┏━━
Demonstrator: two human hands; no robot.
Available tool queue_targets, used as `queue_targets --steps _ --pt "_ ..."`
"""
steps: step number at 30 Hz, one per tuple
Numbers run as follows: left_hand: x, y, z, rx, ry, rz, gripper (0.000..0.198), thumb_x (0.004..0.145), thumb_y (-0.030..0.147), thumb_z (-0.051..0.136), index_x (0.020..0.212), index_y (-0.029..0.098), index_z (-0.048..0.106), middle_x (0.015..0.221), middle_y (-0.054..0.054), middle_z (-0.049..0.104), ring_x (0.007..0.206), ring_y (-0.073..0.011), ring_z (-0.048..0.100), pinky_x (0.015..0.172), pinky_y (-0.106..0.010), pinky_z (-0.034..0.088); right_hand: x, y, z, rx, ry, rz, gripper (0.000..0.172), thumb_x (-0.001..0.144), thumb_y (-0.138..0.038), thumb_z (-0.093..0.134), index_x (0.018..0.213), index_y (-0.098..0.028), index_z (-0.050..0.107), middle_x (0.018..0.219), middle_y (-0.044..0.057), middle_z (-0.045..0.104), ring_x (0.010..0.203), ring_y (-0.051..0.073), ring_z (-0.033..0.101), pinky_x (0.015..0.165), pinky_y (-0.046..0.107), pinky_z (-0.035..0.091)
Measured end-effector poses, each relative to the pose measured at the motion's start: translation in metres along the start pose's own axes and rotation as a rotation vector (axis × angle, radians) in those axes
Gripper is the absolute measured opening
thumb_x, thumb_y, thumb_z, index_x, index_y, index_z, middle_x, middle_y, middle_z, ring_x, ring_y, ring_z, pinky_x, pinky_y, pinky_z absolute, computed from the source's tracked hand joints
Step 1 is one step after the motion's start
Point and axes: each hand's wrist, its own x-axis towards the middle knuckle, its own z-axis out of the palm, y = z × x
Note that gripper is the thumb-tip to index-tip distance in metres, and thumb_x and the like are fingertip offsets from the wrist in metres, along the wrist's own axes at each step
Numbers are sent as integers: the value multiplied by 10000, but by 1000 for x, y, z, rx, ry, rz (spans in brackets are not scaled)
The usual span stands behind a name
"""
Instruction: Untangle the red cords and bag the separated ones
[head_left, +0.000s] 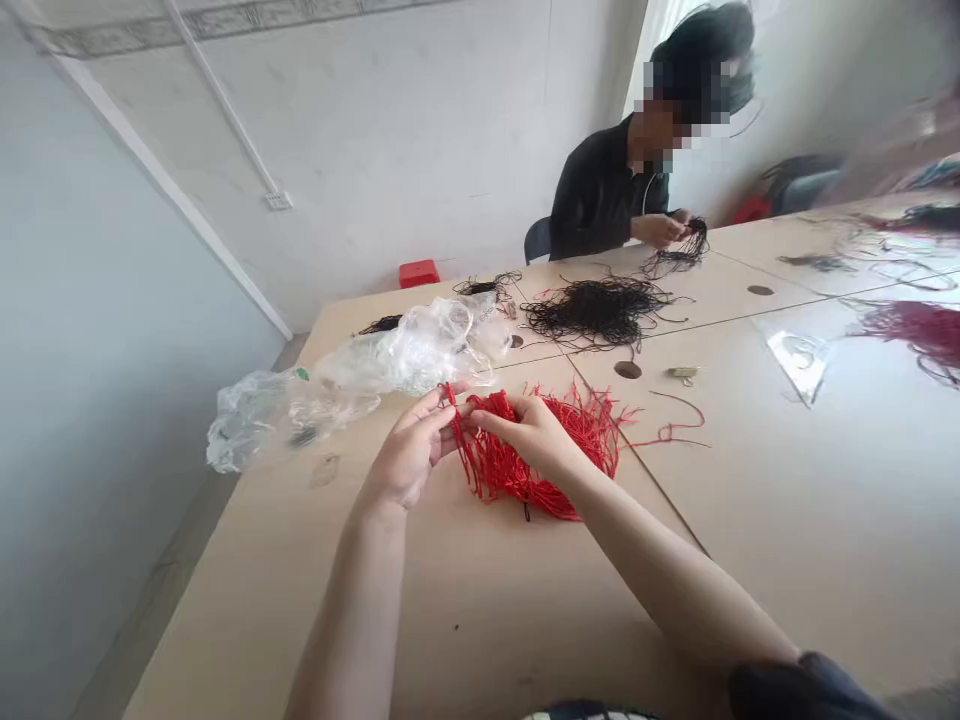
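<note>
Red cords (577, 450) lie in a loose bundle on the table in front of me, their thin ends fanned out to the right. My left hand (416, 445) is closed on a few red cords, which run between its thumb and fingers and hang down. Just right of it, my right hand (529, 425) grips the gathered top of more red cords, its thumb reaching toward the left hand. The fingertips of my right hand are partly hidden by the cords. A small black loop (526, 512) sticks out beneath the bundle.
Clear plastic bags (420, 345) lie beyond my left hand. Farther back are a pile of black cords (596, 310), a gold clip (682, 374) and a clear triangle ruler (796, 362). Across the table (247, 580) a person (607, 190) handles black cords. A red stool (418, 273) stands behind.
</note>
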Motion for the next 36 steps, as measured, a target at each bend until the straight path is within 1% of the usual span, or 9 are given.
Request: queue_targets --steps 7,12,15,18,21,23,26,30,36 --pt "-2 4 1 247 82 29 354 875 303 593 1205 176 584 1022 -96 735 958 -212 695 890 -347 499 7 6 -3 286 25 58 302 867 -445 568 733 -174 577 663 -7 571 601 109 502 597 247 378" --pt "-1 3 6 299 85 79 256 857 357 627 1008 151 638 1059 -96 714 921 -207 699 883 -349 512 7 7 -2 248 17 21 338 867 -427 575 652 -169 537 595 -29 495 552 87 432 553 236 322" --pt "1 1 5 239 118 80 232 890 388 569 880 156 583 972 -85 719 887 -199 699 843 -347 522 6 7 -1 224 14 45 332 864 -428 577 659 -170 535 600 -35 487 532 79 408 534 237 301" --pt "4 -3 1 250 163 121 180 902 353 544 933 176 532 873 -57 708 789 -168 685 783 -329 520 7 9 0 244 21 43 300 852 -436 592 712 -173 558 617 -39 483 537 81 404 524 237 294" --pt "5 -5 -3 347 198 217 225 906 286 535 1107 191 503 795 -21 671 696 -123 614 742 -289 491 9 13 2 286 39 33 276 844 -444 604 855 -168 624 660 -31 503 583 93 439 553 238 325" --pt "4 -5 -2 393 161 264 358 926 273 504 1272 201 448 766 -5 636 653 -107 549 707 -266 462 10 16 4 327 41 43 294 848 -450 600 909 -164 637 681 -24 519 607 98 457 584 242 346" --pt "1 -3 2 407 18 282 508 956 292 458 1437 232 307 749 6 593 624 -108 490 668 -264 433 10 19 8 413 -2 38 280 863 -448 586 856 -170 622 694 -17 539 618 99 459 609 246 354" --pt "-4 -2 8 495 -76 207 545 960 327 459 1473 293 279 730 14 552 635 -122 492 653 -278 428 9 19 10 490 -113 31 386 884 -466 561 631 -178 516 598 -18 498 571 103 451 609 260 361" --pt "-7 -2 8 546 -180 110 543 965 342 445 1480 316 272 823 -11 586 686 -137 544 668 -298 451 12 23 7 657 -115 132 327 867 -470 584 713 -187 529 539 -51 418 478 110 479 541 266 384"
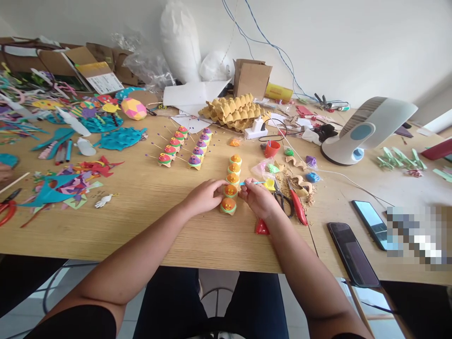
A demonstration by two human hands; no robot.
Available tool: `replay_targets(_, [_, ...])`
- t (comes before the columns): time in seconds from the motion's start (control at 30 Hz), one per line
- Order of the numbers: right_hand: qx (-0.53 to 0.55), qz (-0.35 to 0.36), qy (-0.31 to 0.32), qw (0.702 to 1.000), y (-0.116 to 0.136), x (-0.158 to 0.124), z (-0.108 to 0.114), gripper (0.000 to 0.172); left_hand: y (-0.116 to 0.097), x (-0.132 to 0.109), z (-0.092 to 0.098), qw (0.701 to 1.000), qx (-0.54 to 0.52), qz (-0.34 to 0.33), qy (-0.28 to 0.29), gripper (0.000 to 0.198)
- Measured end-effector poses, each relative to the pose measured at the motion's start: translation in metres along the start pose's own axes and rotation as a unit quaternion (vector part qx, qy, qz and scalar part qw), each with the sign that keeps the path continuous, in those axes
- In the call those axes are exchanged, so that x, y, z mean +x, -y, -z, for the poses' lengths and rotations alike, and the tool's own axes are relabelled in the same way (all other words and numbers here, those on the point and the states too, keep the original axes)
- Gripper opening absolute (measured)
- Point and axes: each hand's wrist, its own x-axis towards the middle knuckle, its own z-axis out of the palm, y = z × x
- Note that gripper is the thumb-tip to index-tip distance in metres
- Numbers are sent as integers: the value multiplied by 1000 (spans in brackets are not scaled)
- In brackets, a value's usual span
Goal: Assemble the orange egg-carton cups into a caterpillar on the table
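Note:
In front of me stands a row of egg-carton cups topped with orange clay and banded in pale green, an orange caterpillar with small yellow faces. My left hand has its thumb and forefinger against the left side of its second-nearest cup. On the opposite side, my right hand is closed around a thin blue clay tool, whose tip points at the row. Beyond my right fingers lies yellow clay. Black-handled scissors and a red utility knife lie right of that hand.
Red and purple caterpillars with pin-like sticks stand farther back. Stacked egg trays and a white desk fan are behind. Paper scraps spread left; phones lie right. A co-worker's hand shows at far left.

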Motion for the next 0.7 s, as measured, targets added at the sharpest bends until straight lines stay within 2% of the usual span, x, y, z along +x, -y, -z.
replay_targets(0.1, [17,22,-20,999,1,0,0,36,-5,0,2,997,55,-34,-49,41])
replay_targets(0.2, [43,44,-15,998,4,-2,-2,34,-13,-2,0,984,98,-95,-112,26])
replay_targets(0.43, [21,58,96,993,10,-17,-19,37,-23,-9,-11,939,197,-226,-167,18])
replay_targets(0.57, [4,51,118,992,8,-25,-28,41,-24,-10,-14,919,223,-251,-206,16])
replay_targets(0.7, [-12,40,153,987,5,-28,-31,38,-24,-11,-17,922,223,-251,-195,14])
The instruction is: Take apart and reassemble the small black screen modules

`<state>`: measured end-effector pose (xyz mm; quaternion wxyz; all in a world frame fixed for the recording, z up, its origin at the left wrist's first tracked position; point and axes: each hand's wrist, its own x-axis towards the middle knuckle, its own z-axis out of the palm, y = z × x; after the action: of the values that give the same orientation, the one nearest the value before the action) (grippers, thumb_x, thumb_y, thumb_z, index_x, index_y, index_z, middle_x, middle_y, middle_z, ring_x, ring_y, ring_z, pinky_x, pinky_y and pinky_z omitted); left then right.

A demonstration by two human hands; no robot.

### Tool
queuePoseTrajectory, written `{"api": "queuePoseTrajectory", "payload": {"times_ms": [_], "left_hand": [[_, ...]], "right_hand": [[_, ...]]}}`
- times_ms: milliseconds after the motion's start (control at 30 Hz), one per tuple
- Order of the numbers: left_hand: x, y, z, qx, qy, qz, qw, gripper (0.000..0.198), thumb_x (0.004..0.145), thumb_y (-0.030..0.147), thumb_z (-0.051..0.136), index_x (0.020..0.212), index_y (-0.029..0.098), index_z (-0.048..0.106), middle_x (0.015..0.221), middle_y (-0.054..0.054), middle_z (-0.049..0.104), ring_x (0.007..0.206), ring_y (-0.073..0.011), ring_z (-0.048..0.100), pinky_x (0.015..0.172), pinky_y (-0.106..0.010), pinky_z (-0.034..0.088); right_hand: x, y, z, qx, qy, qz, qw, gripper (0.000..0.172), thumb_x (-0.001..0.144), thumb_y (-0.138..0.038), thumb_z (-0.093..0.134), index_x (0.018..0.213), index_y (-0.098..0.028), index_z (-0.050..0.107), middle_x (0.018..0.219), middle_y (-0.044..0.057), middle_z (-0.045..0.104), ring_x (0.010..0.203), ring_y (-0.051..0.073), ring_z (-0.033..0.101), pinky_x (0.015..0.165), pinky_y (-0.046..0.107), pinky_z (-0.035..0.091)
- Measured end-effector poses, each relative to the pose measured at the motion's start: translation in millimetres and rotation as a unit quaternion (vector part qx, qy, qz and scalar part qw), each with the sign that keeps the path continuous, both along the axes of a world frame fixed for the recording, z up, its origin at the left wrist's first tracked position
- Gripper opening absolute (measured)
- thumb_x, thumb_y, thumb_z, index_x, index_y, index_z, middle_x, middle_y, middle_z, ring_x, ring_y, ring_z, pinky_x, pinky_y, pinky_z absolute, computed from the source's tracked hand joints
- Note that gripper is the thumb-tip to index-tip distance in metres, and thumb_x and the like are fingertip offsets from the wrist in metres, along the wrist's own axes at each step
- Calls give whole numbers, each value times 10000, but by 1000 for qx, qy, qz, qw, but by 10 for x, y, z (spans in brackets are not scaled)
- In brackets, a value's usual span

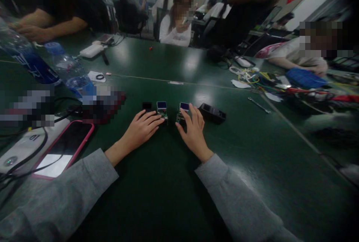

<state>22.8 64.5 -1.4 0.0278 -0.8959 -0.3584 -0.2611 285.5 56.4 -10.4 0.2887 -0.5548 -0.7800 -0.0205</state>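
Three small electronic modules stand in a row on the dark green table [157, 182]: a black one [146, 106], a green board with a blue screen [162, 108], and another with a blue screen [183, 109]. My left hand [141, 130] lies flat with fingers stretched out, its fingertips touching the base of the middle module. My right hand [192, 130] rests on the table, fingers curled round the right module, thumb on its left side. A black rectangular case [212, 113] lies just right of my right hand.
A pink-cased phone [66, 148] and black cables lie at the near left, water bottles [70, 71] behind them. Wires, tools and a blue box [304, 78] crowd the right. Other people sit along the far and left edges.
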Motion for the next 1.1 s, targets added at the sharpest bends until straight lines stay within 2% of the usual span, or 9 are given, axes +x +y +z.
{"api": "queuePoseTrajectory", "payload": {"times_ms": [200, 367, 433, 533, 600, 667, 800, 933, 1100], "left_hand": [[-3, 19, 5, -7, -9, 10, 1000, 402, 1020, 240, 566, 1420, 263, 600, 1427, -67, 664, 1397, -270, 555, 1213, -566, 374], [-13, 10, 18, -9, -8, 7, 1000, 394, 1028, 263, 559, 1420, 250, 597, 1431, -74, 659, 1399, -273, 553, 1211, -565, 380], [-23, 11, 18, -8, -10, 8, 1000, 383, 1033, 265, 551, 1413, 246, 600, 1433, -75, 657, 1396, -268, 556, 1209, -565, 380], [-39, 12, 16, -4, -14, 6, 1000, 365, 1041, 272, 542, 1399, 244, 607, 1427, -72, 662, 1391, -260, 560, 1207, -570, 375], [-43, 12, 18, -4, -16, 4, 1000, 360, 1043, 276, 539, 1396, 243, 608, 1421, -70, 667, 1389, -259, 561, 1205, -572, 371], [-42, 9, 21, -8, -18, 3, 1000, 362, 1043, 274, 539, 1398, 247, 607, 1421, -67, 668, 1388, -259, 562, 1203, -572, 371], [-29, 10, 16, -14, -25, 11, 1000, 374, 1030, 261, 555, 1400, 265, 610, 1411, -64, 674, 1385, -260, 565, 1203, -569, 368], [-20, 13, 0, -12, -27, 13, 999, 389, 1025, 258, 553, 1411, 274, 602, 1418, -66, 667, 1388, -263, 560, 1210, -569, 355], [-32, -9, 11, 26, -78, 83, 993, 495, 1008, 340, 584, 1497, 296, 516, 1577, -77, 523, 1503, -303, 421, 1267, -609, 238]], "right_hand": [[83, 119, -51, -85, 112, 72, 987, 600, 1065, -448, 429, 1629, -280, 311, 1724, 72, 169, 1549, 301, 300, 1237, 556, 365], [135, 97, 77, -67, 106, 92, 988, 607, 1066, -508, 428, 1630, -335, 287, 1724, 49, 179, 1563, 294, 264, 1236, 578, 339], [294, 90, 159, 9, 80, 36, 996, 597, 1067, -509, 416, 1622, -319, 303, 1702, 76, 231, 1556, 311, 269, 1233, 602, 310], [717, 125, 193, 130, 51, -106, 984, 599, 1061, -474, 394, 1607, -238, 322, 1637, 153, 313, 1524, 356, 291, 1208, 649, 281], [989, 169, 122, 131, 12, -140, 981, 615, 1039, -450, 415, 1589, -184, 345, 1589, 194, 351, 1492, 383, 313, 1176, 658, 307], [1107, 193, 11, 79, -42, -134, 987, 599, 1017, -402, 427, 1554, -139, 395, 1520, 227, 406, 1440, 405, 354, 1125, 649, 365], [781, 128, -117, 7, -98, -187, 978, 549, 1026, -344, 394, 1514, -102, 458, 1343, 266, 498, 1250, 422, 472, 972, 618, 459], [381, 70, -74, -4, -99, -171, 980, 539, 1042, -357, 383, 1522, -121, 454, 1251, 235, 513, 1136, 370, 510, 927, 546, 484], [431, 94, -75, 22, -76, -155, 985, 554, 1039, -376, 400, 1530, -121, 422, 1287, 225, 474, 1165, 358, 484, 941, 535, 489]]}}
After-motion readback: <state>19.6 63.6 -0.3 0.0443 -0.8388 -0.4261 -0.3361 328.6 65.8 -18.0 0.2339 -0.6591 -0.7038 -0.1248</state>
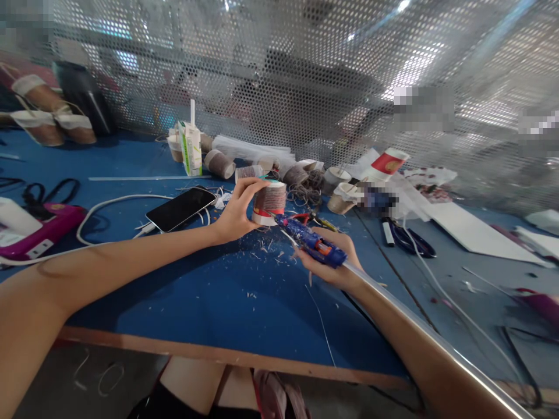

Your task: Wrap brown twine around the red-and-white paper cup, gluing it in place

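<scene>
Left grip (239, 210) curved firmly round a cord-wrapped paper cup (269, 201), interior hidden, over the desk (174, 314) well back from its front edge; right grip (328, 269) wrapped round a blue glue gun (305, 236), nozzle at cup's side; drink carton (191, 150) behind, white stick (193, 112) upright.

Glossy plastic glue gun (308, 237), paper cup (263, 220) (rough cord (273, 199))
</scene>
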A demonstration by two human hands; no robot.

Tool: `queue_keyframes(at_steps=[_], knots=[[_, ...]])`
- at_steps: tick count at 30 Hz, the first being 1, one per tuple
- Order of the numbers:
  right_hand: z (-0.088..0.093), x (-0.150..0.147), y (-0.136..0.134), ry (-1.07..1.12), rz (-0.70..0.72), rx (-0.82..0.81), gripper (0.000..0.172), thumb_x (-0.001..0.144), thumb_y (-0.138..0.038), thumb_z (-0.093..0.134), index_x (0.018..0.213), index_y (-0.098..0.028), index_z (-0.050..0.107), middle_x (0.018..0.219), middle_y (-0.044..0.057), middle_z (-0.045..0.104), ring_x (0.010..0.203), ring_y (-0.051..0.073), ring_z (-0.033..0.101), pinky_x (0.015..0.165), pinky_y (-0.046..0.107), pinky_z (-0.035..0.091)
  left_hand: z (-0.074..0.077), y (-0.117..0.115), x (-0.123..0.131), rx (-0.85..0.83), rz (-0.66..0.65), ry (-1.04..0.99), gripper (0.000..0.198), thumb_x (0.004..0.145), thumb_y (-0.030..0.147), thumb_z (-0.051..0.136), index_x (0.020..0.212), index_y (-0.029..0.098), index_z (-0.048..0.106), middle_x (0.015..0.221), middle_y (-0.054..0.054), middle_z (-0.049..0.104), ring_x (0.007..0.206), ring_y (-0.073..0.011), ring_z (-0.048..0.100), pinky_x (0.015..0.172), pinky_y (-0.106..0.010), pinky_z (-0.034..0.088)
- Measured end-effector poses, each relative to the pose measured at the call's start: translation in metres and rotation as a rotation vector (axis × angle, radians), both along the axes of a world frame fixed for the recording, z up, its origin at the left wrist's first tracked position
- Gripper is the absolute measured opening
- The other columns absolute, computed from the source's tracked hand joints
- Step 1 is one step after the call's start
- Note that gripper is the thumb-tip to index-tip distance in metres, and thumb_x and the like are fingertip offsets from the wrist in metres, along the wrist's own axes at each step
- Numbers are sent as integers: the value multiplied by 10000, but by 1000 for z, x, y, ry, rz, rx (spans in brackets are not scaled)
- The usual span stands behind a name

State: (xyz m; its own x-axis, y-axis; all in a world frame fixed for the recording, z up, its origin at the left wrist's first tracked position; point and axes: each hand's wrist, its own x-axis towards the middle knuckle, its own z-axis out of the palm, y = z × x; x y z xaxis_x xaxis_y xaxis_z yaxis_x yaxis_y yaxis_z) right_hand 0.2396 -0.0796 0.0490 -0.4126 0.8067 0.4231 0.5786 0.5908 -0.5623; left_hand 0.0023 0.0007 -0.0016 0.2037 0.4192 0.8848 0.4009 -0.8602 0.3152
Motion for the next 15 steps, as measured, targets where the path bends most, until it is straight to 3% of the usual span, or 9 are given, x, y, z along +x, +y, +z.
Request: queue_keyframes(at_steps=[15], knots=[[-1, -4, -4, 9, -54, 8, 224, 737, -395, 653, 643, -214, 559, 572, 1, 577, 514, 124, 477, 489, 266, 398, 0, 1, 0, -13, -14, -1, 782, 715, 217, 829, 1361, 316, 398, 1259, -74, 467, 1227, -287, 516, 1087, -519, 485]])
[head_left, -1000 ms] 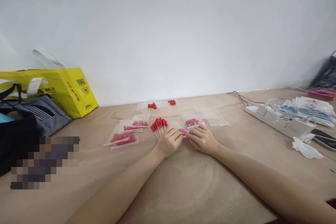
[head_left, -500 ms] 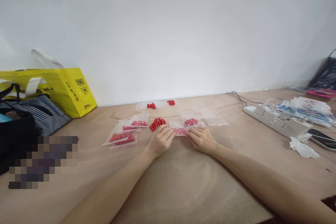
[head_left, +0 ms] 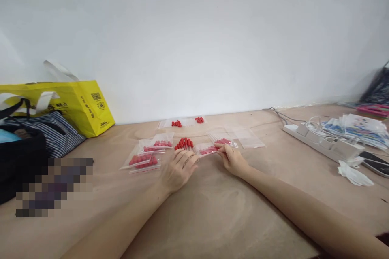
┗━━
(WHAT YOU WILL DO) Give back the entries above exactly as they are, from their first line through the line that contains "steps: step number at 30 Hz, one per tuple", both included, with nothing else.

(ANSWER SPACE)
Demonstrator: two human hands; no robot.
Available tool queue_targets, used as `queue_targets --steps _ --pt "_ ..."`
"""
steps: step number at 30 Hz, one per tuple

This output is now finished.